3. History and physical examination

Children who may be prone to hypocalcemia include those whose dietary problems predispose to vitamin D deficiency, premature infants (inadequate vitamin D storage), congenital heart defects (Di George syndrome), and hypoparathyroidism (autoimmune or removal of the parathyroid glands after surgery for thyroid carcinoma), pseudohypoparathyroidism, or chronic renal disease8). Signs of hypocalcemia include lethargy, poor feeding and vomiting in infants, jitteriness, irritability, muscle spasm, laryngeal stridor, and tetany. Generalized seizures are common, so hypocalcemia should be ruled out in any child with an unexplained seizure5). Carpopedal spasm is typical sign of hypocalcemia and facial muscle hyperirritability (Chvostek sign) may be elicited by tapping on the maxilla. Trousseau sign may be elicited in hypocalcemic patients by inflating a sphygmomanometer to 20 mmHg above the systolic blood pressure.

4. Laboratory evaluation

The initial blood sample should be used to determine the total serum calcium, phosphorus, magnesium, sodium, potassium, and alkaline phosphatase levels. Hypocalcemia caused by disorders of vitamin D is usually characterized by decreased serum calcium and phosphorus levels with an elevated alkaline phosphatase level, whereas hypocalcemia caused by disorders of PTH secretion or action is accompanied by decreased serum calcium and alkaline phosphatase levels but increased serum phosphorus level6). Archival blood sample should be sent for measurement of PTH and vitamin D metabolites. An archival urine sample may be sent for measurement of calcium and creatinine, to rule out a rare form of hypocalcemia termed "familial hypercalciuric hypocalcemia". The urinary calcium excretion (urinary calcium-creatinine ratio) is increased, in contrast to all other causes of hypocalcemia. Electrocardiography may be seen prolonged QT interval. If severe vitamin D deficient rickets may be evident, characteristic radiologic images show bowed appearance of the legs along with flaring at the wrists and knees7).

5. Treatment

Acute treatment consists of the intravenous (IV) administration of a dilute calcium solution, usually 10% calcium gluconate or lactate, 2 mL/kg (20 mg/kg) every 6 to 8 hours with cardiac monitoring and careful watching for extravasation of drug. Maintenance management usually consists of 50-75 mg/kg of elemental calcium daily as calcium carbonate or calcium lactate57).

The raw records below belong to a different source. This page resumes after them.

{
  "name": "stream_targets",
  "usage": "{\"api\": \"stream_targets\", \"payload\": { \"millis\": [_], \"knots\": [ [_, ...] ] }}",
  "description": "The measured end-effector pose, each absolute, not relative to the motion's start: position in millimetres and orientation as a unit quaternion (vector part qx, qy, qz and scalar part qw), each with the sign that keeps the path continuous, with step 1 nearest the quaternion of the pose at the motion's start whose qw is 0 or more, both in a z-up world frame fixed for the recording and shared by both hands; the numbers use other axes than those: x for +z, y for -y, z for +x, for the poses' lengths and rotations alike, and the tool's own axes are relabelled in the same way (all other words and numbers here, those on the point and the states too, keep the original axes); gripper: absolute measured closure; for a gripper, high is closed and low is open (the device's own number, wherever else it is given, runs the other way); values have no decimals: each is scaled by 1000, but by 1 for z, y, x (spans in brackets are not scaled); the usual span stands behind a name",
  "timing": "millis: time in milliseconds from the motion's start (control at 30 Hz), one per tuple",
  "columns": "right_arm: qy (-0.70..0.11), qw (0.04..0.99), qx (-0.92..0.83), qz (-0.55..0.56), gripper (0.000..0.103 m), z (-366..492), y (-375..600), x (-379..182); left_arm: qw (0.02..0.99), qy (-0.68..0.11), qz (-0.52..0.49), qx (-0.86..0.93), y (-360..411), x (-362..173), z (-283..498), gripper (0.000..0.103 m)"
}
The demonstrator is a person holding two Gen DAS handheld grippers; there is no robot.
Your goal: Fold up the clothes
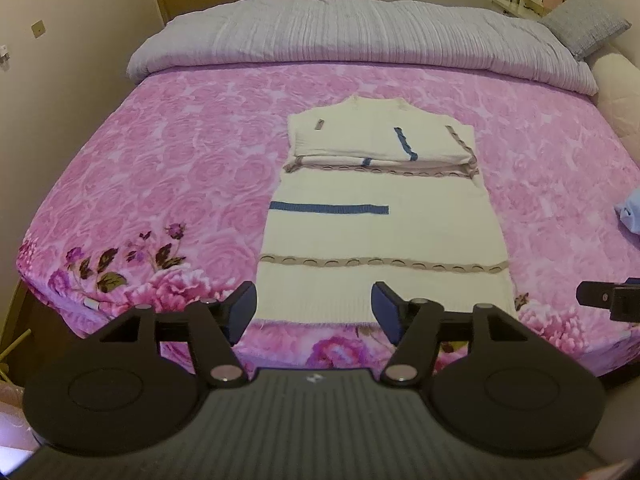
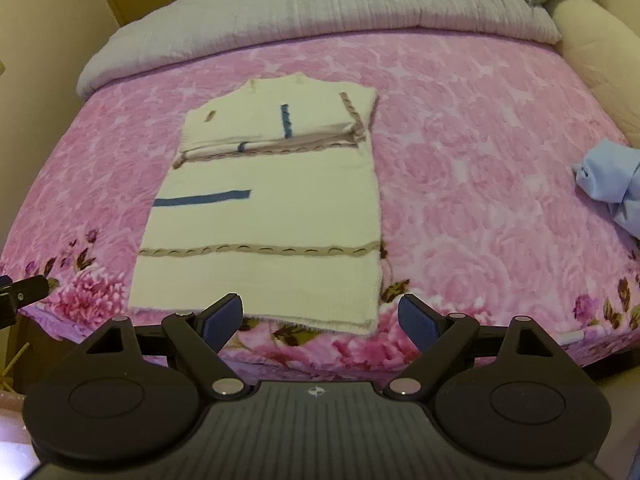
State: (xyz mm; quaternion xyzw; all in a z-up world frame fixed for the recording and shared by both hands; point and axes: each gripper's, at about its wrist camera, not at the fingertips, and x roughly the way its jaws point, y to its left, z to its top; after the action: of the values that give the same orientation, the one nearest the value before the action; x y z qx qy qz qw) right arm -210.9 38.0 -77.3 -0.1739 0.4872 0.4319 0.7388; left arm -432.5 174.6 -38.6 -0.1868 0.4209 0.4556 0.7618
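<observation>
Nearest the left wrist camera, the left gripper (image 1: pixel 314 304) hangs above the near edge of the bed with its jaws spread apart; nothing sits between the blue pads (image 1: pixel 243 305), and they touch neither cloth nor blanket. Beyond them lies the cream knit garment (image 1: pixel 384 228), flat on the pink floral blanket (image 1: pixel 180 160) near the middle of the bed, its hem toward the near edge. Its far part is folded back on itself into a thicker stack, showing a short blue stripe and a scalloped tan band along the fold. A long blue stripe and another tan band cross the single layer closer in.

Seen from the right wrist camera, the right gripper (image 2: pixel 320 316) is likewise released, its jaws set wider than the left's, empty and clear of the fabric, just off the garment's near right corner. A tip of each tool shows at the edge of the other's view.

Far across the bed, a grey quilt (image 1: pixel 360 36) is rolled up along the far edge. At the right side, a crumpled light blue garment (image 2: pixel 612 184) rests on the blanket, well apart from the cream one.
</observation>
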Motion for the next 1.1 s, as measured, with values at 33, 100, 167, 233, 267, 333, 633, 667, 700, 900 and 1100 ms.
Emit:
{"api": "stream_targets", "payload": {
  "millis": [33, 100, 167, 233, 267, 333, 633, 667, 700, 900, 1100],
  "knots": [
    [-486, 738, 434, -176, 15, -213, -38, -74, 761, -422, -189, 456, -174, -37, -435, 42],
    [-487, 735, 437, -180, 14, -216, -37, -71, 758, -426, -192, 455, -173, -36, -438, 41],
    [-490, 732, 436, -186, 14, -219, -38, -69, 756, -430, -194, 453, -173, -38, -440, 41],
    [-494, 729, 435, -189, 14, -222, -39, -71, 755, -435, -195, 451, -173, -41, -440, 41],
    [-496, 728, 435, -190, 14, -223, -38, -72, 754, -437, -196, 449, -173, -43, -441, 41],
    [-500, 726, 432, -191, 14, -226, -38, -77, 753, -441, -197, 446, -174, -46, -441, 41],
    [-509, 724, 422, -198, 14, -229, -46, -84, 755, -451, -200, 432, -187, -55, -441, 39],
    [-509, 724, 421, -198, 14, -229, -48, -84, 754, -453, -200, 432, -189, -55, -440, 39],
    [-510, 725, 419, -197, 14, -228, -50, -85, 753, -455, -200, 431, -191, -56, -440, 39],
    [-525, 721, 406, -198, 14, -224, -64, -96, 747, -472, -205, 420, -213, -71, -438, 39],
    [-536, 723, 392, -190, 14, -219, -86, -129, 747, -475, -228, 406, -252, -112, -448, 32]
  ]
}}
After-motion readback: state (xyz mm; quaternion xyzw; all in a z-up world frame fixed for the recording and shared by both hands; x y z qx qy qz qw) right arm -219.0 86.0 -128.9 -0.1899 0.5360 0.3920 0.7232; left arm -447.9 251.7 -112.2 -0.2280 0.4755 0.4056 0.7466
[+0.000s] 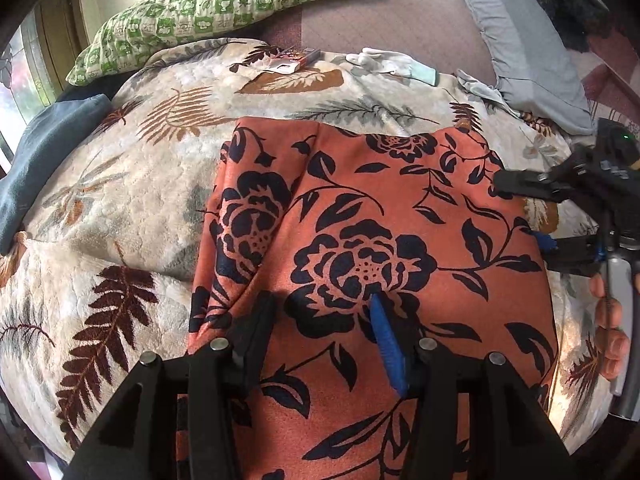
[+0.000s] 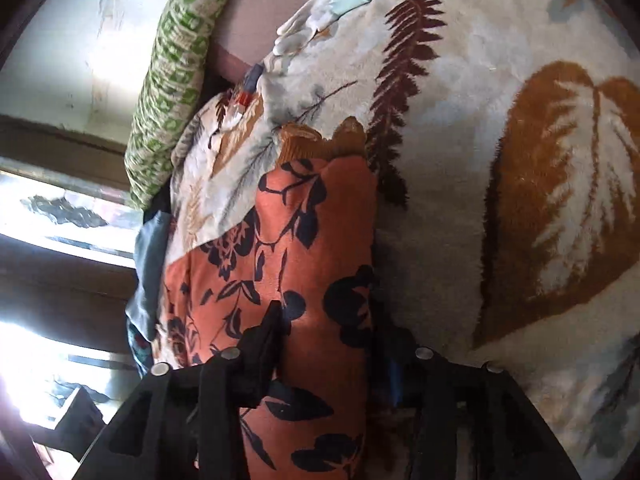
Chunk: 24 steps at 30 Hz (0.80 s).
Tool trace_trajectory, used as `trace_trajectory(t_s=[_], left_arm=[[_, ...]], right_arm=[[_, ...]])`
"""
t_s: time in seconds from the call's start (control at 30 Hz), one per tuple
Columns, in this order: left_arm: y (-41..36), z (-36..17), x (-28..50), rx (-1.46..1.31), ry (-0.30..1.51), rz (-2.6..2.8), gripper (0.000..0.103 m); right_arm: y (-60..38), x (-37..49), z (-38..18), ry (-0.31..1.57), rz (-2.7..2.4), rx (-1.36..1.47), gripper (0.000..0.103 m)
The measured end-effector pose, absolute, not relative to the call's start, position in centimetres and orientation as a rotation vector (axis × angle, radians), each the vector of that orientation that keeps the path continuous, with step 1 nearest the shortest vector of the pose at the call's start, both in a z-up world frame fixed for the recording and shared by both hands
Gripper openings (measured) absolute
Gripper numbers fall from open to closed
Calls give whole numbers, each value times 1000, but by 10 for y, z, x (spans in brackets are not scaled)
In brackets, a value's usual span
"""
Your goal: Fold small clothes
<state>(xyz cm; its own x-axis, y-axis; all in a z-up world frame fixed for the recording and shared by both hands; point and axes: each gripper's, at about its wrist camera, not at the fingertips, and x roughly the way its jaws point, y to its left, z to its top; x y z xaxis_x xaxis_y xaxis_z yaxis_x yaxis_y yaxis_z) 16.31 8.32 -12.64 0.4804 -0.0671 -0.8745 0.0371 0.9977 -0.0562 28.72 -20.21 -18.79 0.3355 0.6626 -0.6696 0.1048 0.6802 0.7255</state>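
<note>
An orange garment with a black flower print [image 1: 372, 248] lies flat on a cream leaf-patterned blanket [image 1: 132, 184]. My left gripper [image 1: 324, 308] is open and sits over the garment's near part, one finger on each side of a big black flower. My right gripper [image 1: 520, 216] shows at the garment's right edge in the left wrist view, jaws spread above and below that edge. In the right wrist view the right gripper [image 2: 326, 320] straddles the garment's edge [image 2: 280, 240]; its jaws are apart with cloth between them.
A green checked pillow [image 1: 216, 4] lies at the back left. A small red box [image 1: 294, 58] and a white glove [image 1: 390, 62] rest on the blanket's far edge. A grey pillow [image 1: 528, 52] lies at the back right, blue cloth [image 1: 48, 148] at the left.
</note>
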Motion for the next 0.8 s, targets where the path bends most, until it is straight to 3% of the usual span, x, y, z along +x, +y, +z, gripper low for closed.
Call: trace_trajectory(t_s=[0.03, 0.07, 0.2, 0.43, 0.47, 0.53, 0.57, 0.63, 0.73, 0.77, 0.8], left_arm=[[83, -126, 163, -32, 1067, -64, 52], [84, -126, 162, -34, 1065, -64, 52], [84, -126, 161, -36, 1060, -61, 52], [84, -126, 161, -42, 1061, -58, 52], [84, -126, 161, -44, 1062, -59, 52], [86, -126, 161, -56, 1064, -60, 52], [86, -126, 162, -58, 1063, -60, 52], [83, -127, 163, -53, 1068, -59, 52], [89, -116, 160, -73, 1060, -87, 52], [99, -111, 157, -116, 1050, -92, 52], [112, -105, 154, -168, 1029, -90, 52]], right_arm=[[-207, 280, -181, 1175, 432, 819, 81], [-211, 272, -173, 1153, 457, 846, 84], [-226, 231, -152, 1120, 469, 869, 86], [-202, 179, -184, 1299, 548, 926, 85], [-193, 176, -188, 1314, 571, 920, 81], [-178, 170, -168, 1282, 575, 784, 50], [-171, 167, -155, 1252, 575, 707, 40], [-166, 162, -143, 1219, 545, 630, 37], [-158, 166, -173, 1326, 485, 531, 40], [-161, 166, -170, 1302, 490, 574, 45], [-164, 165, -164, 1287, 486, 584, 62]])
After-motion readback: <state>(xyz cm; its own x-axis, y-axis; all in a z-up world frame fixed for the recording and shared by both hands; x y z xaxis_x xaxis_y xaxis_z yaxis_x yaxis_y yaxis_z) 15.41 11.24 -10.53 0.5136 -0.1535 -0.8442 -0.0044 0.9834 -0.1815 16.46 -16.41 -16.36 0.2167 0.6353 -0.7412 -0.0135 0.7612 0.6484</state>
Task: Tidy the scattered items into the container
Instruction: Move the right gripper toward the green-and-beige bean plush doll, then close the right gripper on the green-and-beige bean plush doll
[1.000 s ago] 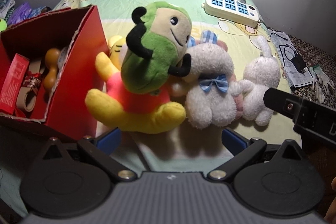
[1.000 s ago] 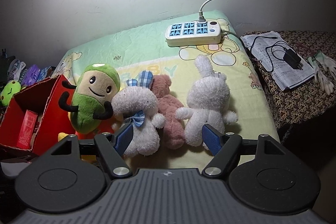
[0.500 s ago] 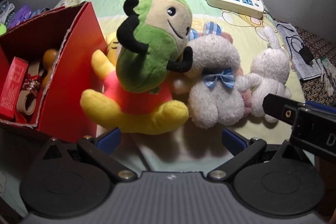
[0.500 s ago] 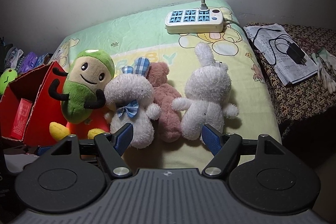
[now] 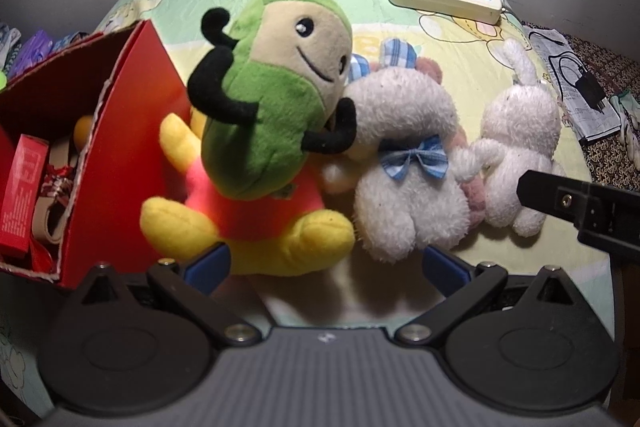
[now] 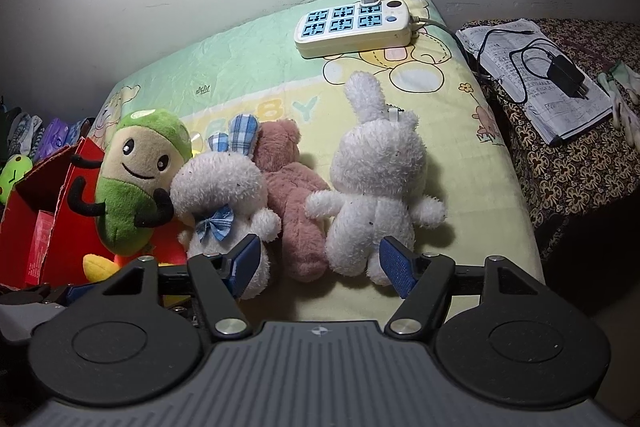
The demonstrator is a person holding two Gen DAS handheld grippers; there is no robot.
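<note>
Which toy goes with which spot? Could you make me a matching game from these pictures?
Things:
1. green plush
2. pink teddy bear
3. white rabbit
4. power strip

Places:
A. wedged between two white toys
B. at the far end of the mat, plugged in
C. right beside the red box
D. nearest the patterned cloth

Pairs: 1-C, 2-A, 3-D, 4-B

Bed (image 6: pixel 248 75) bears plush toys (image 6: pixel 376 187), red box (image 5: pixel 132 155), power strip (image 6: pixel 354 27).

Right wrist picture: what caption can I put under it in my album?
Open claw closing above a pink teddy lying between two white plush bunnies on a bed.
</note>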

Pharmacologic doses of vitamin D3 for rickets are 150,000-600,000 U once intramuscular injection for severe vitamin D deficient rickets or 2,000-10,000 U/day (50-250 µg/day) per oral during 4-6 weeks5). 1,25-dihydroxyvitamin D3 20-60 ng/kg/day is required in the treatment of hypoparathyroidism and pseudohypoparathyroidism5). Magnesium deficiency of any etiology should be corrected before long-term treatment of hypocalcemia is undertaken, since it may be the primary defect, and the success of treatment of hypocalcemia is limited in cases of coexisting hypomagnesemia8). Treatment consists of 50% magnesium sulfate 0.1 mL/kg when serum magnesium concentration is below 1.5 mg/dL every 8 to 12 hours59).

Adrenal insufficiency

1. Etiologies

The congenital causes of primary adrenal insufficiency are congenital adrenal hyperplasia (CAH), autoimmune (Addison disease), adrenocortical hypoplasia congenita (AHC), adrenoleukodystrophy (ALD), Zellweger syndrome and Wolman syndrome. The acquired causes of primary adrenal insufficiency are adrenal hemorrhage, infections of adrenal gland and other infiltrative diseases. The secondary causes are hypothalamic disorders (empty sella syndrome, septo-optic dysplasia, craniopharyngioma, tumor and surgery/radiotherapy, infection), pituitary disorders (infections, congenital anomaly, tumor, and surgery/radiotherapy), and adrenal suppression from high-dose long-term steroid therapy1011). Children receiving pharmacological steroids for treatment of severe asthma, leukemia, organ transplantation or autoimmune diseases and children who are taking physiologic replacement steroids for central or primary hypoadrenalism are prone to adrenal crisis during acute febrile illness particularly vomiting (dehydration)101112). Glucocorticoids administered for more than 10 to 14 days can suppress ACTH release for weeks and render the child susceptible to adrenal crisis131415).

2. Pathophysiology

Hypovolemia and elevated serum potassium concentrations stimulate mineralocorticoid (aldosterone) release from the adrenal gland's zona glomerulosa under the stimulus of the renin-angiotensin II axis. Aldosterone acts on the distal renal tubule to effect sodium and water retention and enhanced hydrogen and potassium excretion into the urine. Thus, aldosterone serves a critical function by maintaining normal levels of total body sodium and water and protecting the body from hyperkalemia, dehydration, and shock1314). A striking feature of mineralocorticoid deficiency at any age, especially in the dehydrated infant, is polyuria. Corticotropin-releasing factor is released from the hypothalamus during times of stress or hypoglycemia and stimulates the release of ACTH from the pituitary gland. ACTH stimulates the adrenal gland's zona fasciculata to secrete the glucocorticoid (hydrocortisone), which is one of the body's major defenses against hypoglycemia and shock14). Adrenal insufficiency results in a relative inability to maintain electrolyte balance, plasma volume, blood pressure, and blood glucose during times of stress, and may have a fatal outcome15).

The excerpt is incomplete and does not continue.